◆ About this task:
Go through the material below and return each line with the string "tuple" in it.

◆ Available data:
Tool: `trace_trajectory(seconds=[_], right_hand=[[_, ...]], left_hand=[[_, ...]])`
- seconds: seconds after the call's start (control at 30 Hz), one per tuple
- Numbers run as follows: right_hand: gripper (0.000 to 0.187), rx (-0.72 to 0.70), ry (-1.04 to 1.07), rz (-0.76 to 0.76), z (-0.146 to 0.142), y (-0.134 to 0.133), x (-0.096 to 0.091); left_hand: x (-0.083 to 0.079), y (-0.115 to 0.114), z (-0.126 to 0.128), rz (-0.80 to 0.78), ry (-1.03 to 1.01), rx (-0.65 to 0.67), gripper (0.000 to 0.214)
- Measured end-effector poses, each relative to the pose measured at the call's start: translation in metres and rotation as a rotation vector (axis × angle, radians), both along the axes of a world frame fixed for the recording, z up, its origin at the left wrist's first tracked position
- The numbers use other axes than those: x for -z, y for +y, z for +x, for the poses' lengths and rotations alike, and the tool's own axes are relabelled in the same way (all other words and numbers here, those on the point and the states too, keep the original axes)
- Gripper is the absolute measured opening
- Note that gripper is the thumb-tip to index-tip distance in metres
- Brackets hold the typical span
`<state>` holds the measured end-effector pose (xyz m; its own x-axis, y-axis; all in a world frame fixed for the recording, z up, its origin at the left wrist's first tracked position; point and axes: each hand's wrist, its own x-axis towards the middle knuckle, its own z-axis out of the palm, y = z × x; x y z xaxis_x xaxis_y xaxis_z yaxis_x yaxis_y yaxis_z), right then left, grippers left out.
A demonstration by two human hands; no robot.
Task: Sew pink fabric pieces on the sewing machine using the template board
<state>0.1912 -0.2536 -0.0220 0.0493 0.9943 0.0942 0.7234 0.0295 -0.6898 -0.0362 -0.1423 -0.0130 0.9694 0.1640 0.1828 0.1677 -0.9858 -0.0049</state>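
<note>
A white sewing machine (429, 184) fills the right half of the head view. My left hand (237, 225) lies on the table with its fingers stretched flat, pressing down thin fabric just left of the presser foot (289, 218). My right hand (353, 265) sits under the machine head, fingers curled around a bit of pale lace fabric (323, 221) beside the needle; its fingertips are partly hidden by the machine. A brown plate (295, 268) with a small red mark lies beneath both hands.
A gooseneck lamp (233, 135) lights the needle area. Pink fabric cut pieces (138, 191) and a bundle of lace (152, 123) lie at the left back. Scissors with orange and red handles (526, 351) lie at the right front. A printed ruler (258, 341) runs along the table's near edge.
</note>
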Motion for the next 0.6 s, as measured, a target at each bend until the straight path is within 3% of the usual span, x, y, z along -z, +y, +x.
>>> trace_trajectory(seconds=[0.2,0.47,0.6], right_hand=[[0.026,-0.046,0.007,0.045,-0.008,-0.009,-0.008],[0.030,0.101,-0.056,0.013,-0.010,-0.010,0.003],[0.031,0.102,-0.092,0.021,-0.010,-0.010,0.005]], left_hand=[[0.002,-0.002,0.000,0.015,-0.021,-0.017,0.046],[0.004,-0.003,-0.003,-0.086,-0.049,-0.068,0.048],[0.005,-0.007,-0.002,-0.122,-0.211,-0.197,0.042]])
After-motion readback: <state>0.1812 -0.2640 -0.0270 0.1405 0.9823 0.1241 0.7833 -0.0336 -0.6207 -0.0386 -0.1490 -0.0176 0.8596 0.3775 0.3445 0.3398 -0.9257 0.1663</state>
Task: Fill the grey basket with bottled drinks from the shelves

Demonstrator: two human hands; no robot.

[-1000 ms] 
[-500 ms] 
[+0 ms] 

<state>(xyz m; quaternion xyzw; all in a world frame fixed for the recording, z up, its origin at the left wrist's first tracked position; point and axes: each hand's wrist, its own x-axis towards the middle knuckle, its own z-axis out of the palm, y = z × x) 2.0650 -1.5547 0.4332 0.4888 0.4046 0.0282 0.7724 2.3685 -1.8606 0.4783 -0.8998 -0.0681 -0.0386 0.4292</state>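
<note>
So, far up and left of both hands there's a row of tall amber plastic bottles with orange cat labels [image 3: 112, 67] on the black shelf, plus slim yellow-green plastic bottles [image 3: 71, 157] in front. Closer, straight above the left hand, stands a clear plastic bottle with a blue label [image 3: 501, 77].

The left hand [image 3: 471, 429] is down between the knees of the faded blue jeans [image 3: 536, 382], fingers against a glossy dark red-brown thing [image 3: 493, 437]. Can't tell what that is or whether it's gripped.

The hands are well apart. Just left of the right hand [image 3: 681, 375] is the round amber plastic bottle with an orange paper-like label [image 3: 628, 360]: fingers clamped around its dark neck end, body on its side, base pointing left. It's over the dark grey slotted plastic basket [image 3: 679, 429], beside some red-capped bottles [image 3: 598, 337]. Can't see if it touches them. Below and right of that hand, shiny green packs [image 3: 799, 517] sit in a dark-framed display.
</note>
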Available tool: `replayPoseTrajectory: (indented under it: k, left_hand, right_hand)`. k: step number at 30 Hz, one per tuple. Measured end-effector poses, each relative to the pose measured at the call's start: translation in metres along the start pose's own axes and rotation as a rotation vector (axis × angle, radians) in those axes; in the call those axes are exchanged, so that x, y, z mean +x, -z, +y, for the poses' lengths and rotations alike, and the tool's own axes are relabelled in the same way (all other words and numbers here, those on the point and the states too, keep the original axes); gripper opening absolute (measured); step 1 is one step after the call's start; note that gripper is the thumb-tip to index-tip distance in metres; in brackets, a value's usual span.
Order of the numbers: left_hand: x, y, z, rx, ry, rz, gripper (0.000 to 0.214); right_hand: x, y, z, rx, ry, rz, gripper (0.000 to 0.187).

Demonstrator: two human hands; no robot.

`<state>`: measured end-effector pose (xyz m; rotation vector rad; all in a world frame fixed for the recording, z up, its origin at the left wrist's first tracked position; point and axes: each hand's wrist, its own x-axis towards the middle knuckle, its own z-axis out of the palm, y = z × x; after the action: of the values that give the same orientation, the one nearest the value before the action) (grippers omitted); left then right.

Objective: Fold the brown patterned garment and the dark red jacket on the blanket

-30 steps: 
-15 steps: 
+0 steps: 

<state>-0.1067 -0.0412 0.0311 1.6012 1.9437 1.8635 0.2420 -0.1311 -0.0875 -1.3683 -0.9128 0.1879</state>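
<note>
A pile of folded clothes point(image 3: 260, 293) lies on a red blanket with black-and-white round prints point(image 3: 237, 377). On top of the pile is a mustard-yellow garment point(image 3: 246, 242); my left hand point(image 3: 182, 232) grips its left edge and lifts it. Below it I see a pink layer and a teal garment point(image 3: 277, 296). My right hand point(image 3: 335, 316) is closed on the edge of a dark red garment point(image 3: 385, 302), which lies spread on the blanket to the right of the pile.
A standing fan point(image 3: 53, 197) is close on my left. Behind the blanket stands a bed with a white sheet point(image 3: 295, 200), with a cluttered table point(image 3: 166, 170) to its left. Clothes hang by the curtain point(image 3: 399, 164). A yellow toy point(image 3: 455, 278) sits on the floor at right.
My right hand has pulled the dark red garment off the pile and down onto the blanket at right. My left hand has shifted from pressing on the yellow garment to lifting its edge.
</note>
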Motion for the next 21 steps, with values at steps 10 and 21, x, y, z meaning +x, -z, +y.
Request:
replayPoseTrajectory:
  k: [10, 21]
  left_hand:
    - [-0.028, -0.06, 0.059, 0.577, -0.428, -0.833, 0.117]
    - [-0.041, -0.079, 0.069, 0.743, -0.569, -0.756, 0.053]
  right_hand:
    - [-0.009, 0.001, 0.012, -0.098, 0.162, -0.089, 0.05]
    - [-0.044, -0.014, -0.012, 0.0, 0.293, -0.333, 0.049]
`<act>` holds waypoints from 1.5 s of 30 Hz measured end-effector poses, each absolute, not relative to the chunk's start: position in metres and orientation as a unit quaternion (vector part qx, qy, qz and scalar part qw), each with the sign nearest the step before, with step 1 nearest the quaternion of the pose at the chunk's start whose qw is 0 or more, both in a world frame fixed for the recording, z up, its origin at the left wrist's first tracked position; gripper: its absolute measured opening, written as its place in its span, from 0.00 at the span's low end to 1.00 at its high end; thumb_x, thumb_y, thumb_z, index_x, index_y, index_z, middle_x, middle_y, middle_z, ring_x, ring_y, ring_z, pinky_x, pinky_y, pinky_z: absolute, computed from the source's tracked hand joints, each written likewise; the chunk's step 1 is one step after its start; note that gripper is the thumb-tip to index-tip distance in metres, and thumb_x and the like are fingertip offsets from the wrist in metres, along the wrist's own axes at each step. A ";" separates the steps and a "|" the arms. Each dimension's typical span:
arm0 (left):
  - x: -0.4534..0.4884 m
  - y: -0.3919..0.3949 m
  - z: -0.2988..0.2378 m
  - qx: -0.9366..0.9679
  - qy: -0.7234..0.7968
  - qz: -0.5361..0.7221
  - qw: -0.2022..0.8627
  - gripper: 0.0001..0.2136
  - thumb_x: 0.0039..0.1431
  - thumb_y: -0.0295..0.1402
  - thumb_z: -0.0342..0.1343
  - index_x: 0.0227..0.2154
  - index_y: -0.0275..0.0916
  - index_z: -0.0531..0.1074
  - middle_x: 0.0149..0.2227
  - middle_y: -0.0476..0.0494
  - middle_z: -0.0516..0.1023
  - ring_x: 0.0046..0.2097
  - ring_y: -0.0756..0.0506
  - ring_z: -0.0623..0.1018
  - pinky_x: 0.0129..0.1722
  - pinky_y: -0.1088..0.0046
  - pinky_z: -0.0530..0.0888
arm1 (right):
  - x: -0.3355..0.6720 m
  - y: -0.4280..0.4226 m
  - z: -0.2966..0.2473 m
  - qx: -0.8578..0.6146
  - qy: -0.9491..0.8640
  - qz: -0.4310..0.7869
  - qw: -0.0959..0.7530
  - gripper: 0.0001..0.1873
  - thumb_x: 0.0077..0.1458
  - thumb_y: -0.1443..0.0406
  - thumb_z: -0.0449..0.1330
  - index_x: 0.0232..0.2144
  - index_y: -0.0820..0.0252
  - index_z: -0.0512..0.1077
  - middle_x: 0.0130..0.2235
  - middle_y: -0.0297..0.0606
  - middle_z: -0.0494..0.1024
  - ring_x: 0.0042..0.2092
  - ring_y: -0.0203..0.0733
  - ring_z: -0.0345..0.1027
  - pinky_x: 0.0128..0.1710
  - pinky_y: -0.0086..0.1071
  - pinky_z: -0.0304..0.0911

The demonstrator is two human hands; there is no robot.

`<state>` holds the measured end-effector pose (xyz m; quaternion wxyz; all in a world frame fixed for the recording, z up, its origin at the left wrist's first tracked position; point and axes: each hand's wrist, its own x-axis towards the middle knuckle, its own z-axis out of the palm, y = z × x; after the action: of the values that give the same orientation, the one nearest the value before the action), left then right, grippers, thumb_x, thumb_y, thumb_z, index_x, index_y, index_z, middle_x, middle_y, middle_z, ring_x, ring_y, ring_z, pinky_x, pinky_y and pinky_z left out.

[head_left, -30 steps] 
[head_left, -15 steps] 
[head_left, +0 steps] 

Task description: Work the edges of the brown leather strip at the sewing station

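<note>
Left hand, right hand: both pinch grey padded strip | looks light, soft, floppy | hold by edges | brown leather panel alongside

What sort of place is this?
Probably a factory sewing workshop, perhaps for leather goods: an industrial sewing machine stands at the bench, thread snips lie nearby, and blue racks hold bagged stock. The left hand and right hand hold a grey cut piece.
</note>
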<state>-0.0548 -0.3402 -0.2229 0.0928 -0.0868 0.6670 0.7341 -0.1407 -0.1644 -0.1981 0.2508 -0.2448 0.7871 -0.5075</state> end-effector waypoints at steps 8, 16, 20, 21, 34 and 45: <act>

◆ Answer for the task:
- seconds: seconds after the call's start (control at 30 Hz), one per tuple
Available tool: `replayPoseTrajectory: (indented under it: k, left_hand, right_hand)`. k: step number at 30 Hz, one per tuple. Measured end-effector poses, each relative to the pose measured at the call's start: translation in metres along the start pose's own axes and rotation as a rotation vector (axis × angle, radians) in those axes; in the call those axes are exchanged, so that x, y, z mean +x, -z, +y, for the poses' lengths and rotations alike, and the tool's own axes are relabelled in the same way (all other words and numbers here, those on the point and the states too, keep the original axes); gripper opening absolute (measured); step 1 is one step after the call's start; note that gripper is the thumb-tip to index-tip distance in metres; in brackets, a value's usual span.

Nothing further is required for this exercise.